Get Your Data
Dialpad - How to Get Your Conversation Data
A practical guide to getting your conversation data out of Dialpad - covering API access, per-call transcript extraction, Ai Moments, webhook-triggered flows, and how to route structured data into your downstream systems.
What you'll learn
- What conversation data you can extract from Dialpad - transcripts, Ai Moments, call recordings, and metadata
- How to access data via the Dialpad API - authentication, endpoints, and per-call transcript retrieval
- Two extraction patterns: batch polling and webhook-triggered via call_transcription events
- How to connect Dialpad data pipelines to Zapier, n8n, and Make
- Advanced use cases - agent QA scoring, contact center analytics, moment trend analysis, and custom dashboards
Data
What Data You Can Extract From Dialpad
Dialpad is a cloud communications platform with built-in Ai. Every call produces a transcript, moment detections, and rich metadata that can be extracted via API - the transcript text, speaker identification, Ai-detected key phrases and action items, call recordings, and contextual call detail records.
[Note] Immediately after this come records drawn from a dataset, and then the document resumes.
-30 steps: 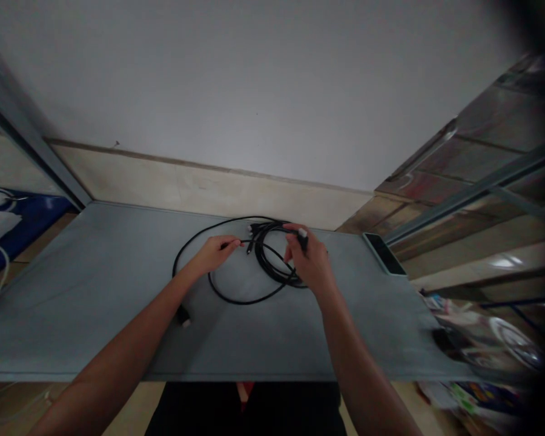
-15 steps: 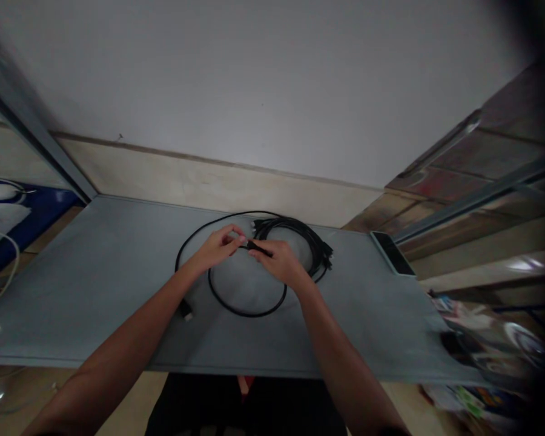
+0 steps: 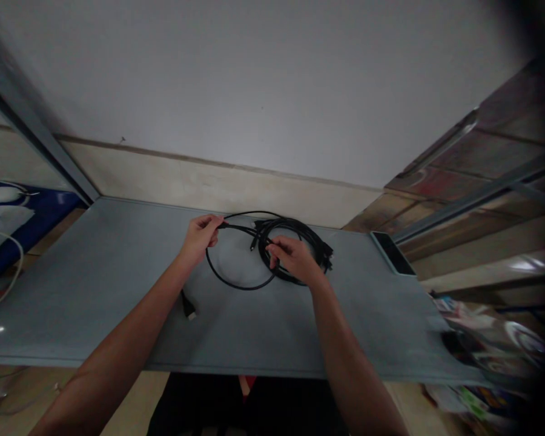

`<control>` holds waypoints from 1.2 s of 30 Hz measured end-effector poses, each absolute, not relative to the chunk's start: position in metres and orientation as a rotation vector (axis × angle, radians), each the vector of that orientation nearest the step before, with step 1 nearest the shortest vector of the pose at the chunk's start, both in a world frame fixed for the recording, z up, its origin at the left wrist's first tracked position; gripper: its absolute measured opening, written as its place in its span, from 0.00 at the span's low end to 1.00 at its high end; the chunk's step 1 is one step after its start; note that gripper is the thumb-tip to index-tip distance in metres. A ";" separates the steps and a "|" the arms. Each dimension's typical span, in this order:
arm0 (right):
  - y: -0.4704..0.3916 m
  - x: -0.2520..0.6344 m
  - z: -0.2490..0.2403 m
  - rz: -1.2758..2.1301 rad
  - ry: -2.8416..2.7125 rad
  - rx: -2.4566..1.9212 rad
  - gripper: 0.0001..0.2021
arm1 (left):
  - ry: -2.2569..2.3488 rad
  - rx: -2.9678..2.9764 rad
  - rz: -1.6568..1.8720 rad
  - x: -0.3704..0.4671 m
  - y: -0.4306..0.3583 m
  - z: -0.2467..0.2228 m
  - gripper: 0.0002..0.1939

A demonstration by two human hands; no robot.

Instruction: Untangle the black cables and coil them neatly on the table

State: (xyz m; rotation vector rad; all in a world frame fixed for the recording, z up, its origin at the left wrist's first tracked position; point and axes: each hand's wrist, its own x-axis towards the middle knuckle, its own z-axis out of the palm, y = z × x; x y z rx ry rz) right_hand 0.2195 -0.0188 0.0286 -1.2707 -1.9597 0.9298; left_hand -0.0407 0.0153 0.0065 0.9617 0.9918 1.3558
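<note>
A black cable (image 3: 243, 288) forms a loop on the grey table. My left hand (image 3: 201, 235) pinches it near one end, at the upper left of the loop. At the loop's right side, my right hand (image 3: 292, 256) is closed on the same cable, over the edge of a coiled bundle of black cables (image 3: 311, 233). Several plugs stick out at the bundle's right side. Another black plug with a light metal tip (image 3: 189, 307) lies on the table beside my left forearm.
The grey table (image 3: 118, 260) meets a pale wall behind. A phone (image 3: 393, 254) lies at its right end. Blurred clutter (image 3: 490, 339) stands at the far right. White cables and a blue surface (image 3: 49, 212) are at the left.
My hands have moved apart, the left one to the left and slightly up, the right one to the right. The cable loop's lower edge has risen, and a small plug now shows beside the bundle.
</note>
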 end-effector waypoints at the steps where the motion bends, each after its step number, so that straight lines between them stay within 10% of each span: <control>1: -0.019 0.216 0.026 0.834 -1.917 -1.282 0.15 | 0.988 0.983 1.311 -0.042 0.016 0.007 0.13; 9: -0.024 0.203 0.020 0.417 -2.059 -1.137 0.16 | 0.996 1.606 0.783 -0.039 0.003 0.013 0.20; 20: -0.017 0.232 0.031 0.310 -2.066 -1.243 0.13 | 0.758 0.940 1.546 -0.046 0.006 0.030 0.29; 27: -0.016 0.202 0.000 0.649 -1.755 -0.925 0.36 | 0.912 0.975 1.661 -0.034 0.003 0.023 0.25; 36: -0.003 0.215 -0.001 0.407 -1.867 -1.222 0.16 | 0.931 0.845 1.772 -0.037 0.006 0.024 0.23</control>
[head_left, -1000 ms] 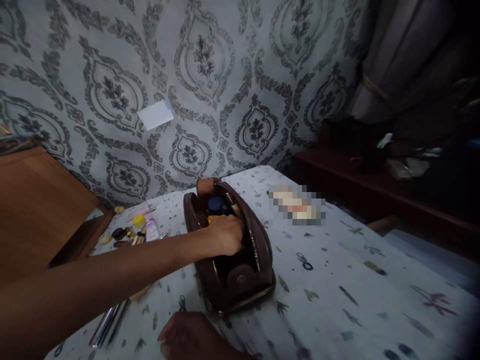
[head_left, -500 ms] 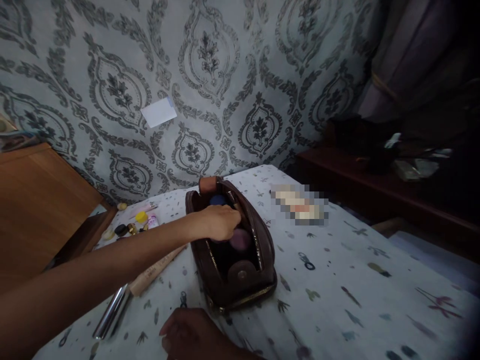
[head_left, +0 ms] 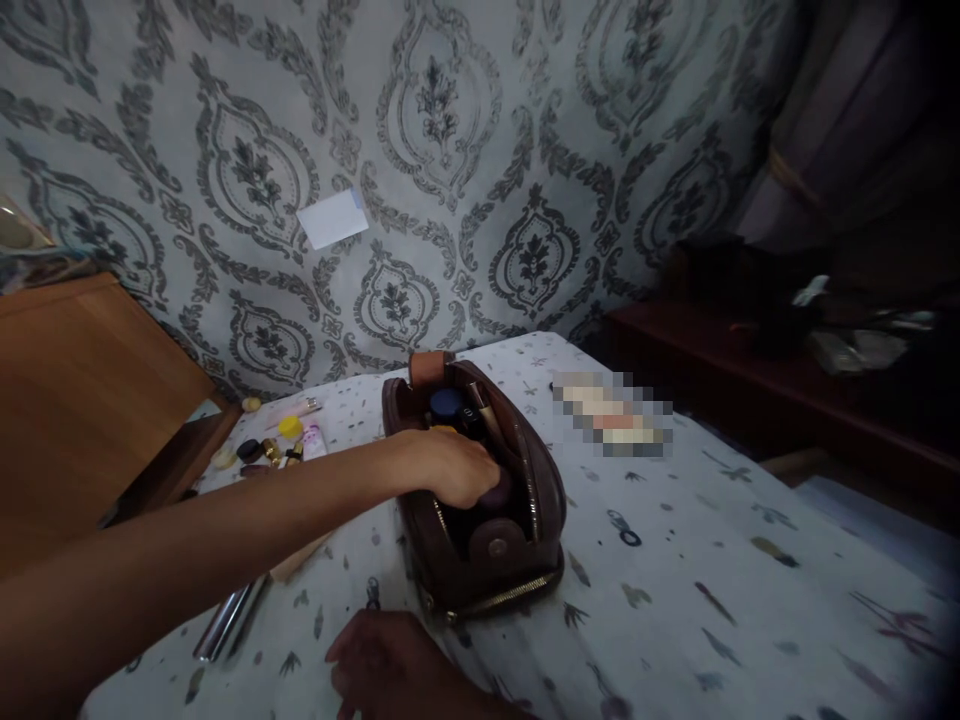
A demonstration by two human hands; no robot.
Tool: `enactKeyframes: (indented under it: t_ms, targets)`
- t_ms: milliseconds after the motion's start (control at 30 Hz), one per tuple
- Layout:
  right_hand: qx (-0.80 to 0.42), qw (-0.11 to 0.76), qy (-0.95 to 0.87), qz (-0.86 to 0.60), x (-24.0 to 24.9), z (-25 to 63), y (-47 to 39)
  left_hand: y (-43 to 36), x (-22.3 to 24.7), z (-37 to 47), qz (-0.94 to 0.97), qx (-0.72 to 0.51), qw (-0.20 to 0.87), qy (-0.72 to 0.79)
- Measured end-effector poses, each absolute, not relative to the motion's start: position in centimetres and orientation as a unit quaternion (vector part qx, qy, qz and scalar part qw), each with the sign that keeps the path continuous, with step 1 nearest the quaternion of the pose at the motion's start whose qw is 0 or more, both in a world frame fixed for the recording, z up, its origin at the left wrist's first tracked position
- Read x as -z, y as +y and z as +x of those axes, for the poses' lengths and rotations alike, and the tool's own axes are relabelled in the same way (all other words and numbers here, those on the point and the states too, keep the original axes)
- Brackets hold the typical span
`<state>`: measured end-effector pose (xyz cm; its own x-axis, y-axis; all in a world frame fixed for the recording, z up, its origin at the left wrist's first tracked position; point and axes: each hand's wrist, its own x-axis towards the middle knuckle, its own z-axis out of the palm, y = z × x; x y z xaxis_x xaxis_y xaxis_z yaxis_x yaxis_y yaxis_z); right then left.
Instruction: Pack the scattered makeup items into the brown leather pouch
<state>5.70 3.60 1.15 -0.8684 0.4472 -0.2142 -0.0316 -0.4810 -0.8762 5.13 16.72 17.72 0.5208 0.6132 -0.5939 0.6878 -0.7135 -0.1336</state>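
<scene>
My left hand reaches from the left into an unzipped brown toiletry bag on the patterned cloth. Its fingers point down inside the bag and are hidden, so their grip does not show. Against them is a dark purple rounded item, mostly covered by the hand. Further back in the bag are a blue round lid, a slim tube with a shiny cap and a bit of yellow. My right hand rests in front of the bag, loosely bent with fingers apart and nothing in it.
Left of the bag lie a silver tube, a yellow-capped item, a black lid and other small cosmetics. A blurred-out item lies to the right. Wooden furniture stands at left, a dark red surface at right.
My left hand has moved deeper and nearer the front of the bag, over the purple item. The blue lid and slim tube show more. The whole view has shifted slightly.
</scene>
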Motion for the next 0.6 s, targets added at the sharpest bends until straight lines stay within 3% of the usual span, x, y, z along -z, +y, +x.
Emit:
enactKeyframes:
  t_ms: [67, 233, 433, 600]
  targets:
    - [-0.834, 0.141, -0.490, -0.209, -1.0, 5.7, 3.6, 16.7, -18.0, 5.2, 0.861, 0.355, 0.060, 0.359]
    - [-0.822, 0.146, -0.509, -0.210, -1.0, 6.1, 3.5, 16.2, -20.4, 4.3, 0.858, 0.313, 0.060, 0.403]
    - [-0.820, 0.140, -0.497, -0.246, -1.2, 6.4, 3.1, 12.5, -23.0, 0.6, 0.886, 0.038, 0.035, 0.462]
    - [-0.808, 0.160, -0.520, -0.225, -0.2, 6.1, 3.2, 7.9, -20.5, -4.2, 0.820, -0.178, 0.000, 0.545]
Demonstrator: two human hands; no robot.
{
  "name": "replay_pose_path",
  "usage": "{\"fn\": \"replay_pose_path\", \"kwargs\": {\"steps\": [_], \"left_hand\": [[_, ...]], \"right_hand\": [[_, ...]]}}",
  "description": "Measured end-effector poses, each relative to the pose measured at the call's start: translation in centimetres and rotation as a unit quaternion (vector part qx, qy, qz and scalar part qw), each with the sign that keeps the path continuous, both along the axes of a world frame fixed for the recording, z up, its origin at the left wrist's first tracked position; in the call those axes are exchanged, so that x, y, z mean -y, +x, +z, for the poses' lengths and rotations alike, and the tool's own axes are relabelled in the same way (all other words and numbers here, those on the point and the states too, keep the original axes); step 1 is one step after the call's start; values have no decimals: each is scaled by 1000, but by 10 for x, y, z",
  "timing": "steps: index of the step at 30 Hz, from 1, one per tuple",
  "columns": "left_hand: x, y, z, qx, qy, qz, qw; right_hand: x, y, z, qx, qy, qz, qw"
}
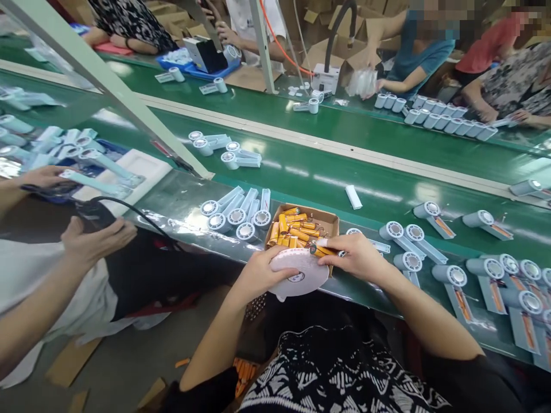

Common fields teams care about
API Access
How to Get Transcripts via the Dialpad API
Dialpad exposes call data and transcripts through a REST API at developers.dialpad.com. The workflow is: authenticate with an API key or OAuth token, list calls to get call IDs, then fetch the transcript for each call individually.
Authenticate
Dialpad supports two authentication methods: API key and OAuth 2.0. For automation and server-to-server integrations, an API key is simplest - generate one in the Dialpad admin console under Integrations, then pass it as a Bearer token or apikey query parameter on every request.
Authorization: Bearer <your_api_key> Content-Type: application/json # Or as a query parameter: GET https://dialpad.com/api/v2/calls?apikey=<your_api_key>
List calls to get call IDs
Use the GET /api/v2/stats/calls endpoint or the call events webhook to collect call IDs. Filter by date range and pagination parameters. Each call object includes a call_id you will use to fetch the transcript.
GET https://dialpad.com/api/v2/stats/calls
?start_date=2025-01-01T00:00:00Z
&end_date=2025-02-01T00:00:00Z
&limit=100
&cursor=<next_page_cursor>The response returns an array of call objects with call_id, date_started, duration, direction, and participant details. Keep paginating using the cursor until no more results are returned.
Fetch the transcript
For each call ID, request the transcript via GET /api/v2/transcripts/{call_id}. The response contains the transcript text, speaker labels, timestamps, and any detected Ai Moments (key phrases and action items).
GET https://dialpad.com/api/v2/transcripts/5678901234
// Response includes:
{
"call_id": "5678901234",
"transcript": [
{
"speaker": "Agent - Sarah M.",
"text": "Thanks for calling, how can I help?",
"timestamp": 0.5
},
...
],
"moments": [
{ "type": "action_item", "text": "Follow up on billing" },
{ "type": "keyword", "text": "competitor mentioned" }
]
}Each entry in the transcript array includes speaker, text, and timestamp. The moments array contains Dialpad Ai-detected key phrases and action items. Reassemble into plain text by concatenating entries, or preserve the structured format for per-speaker analysis.
Handle rate limits and transcript availability
Rate limits
Dialpad enforces a rate limit of approximately 1,200 requests/minute. When you receive a 429 response, back off using exponential retry logic. For bulk operations, pace requests at ~15–20 per second and persist your pagination cursor between runs.
Transcript timing
Dialpad Ai processes transcripts in near real-time during the call, but the finalized version becomes available shortly after the call ends - typically within a few minutes. For longer calls or during peak load, allow up to 15–30 minutes. Use the call_transcription webhook event to be notified when the transcript is ready.
Patterns
Key Extraction Flows
There are two primary patterns for getting transcripts out of Dialpad. The right choice depends on whether you're doing a historical backfill or need near real-time processing as calls complete.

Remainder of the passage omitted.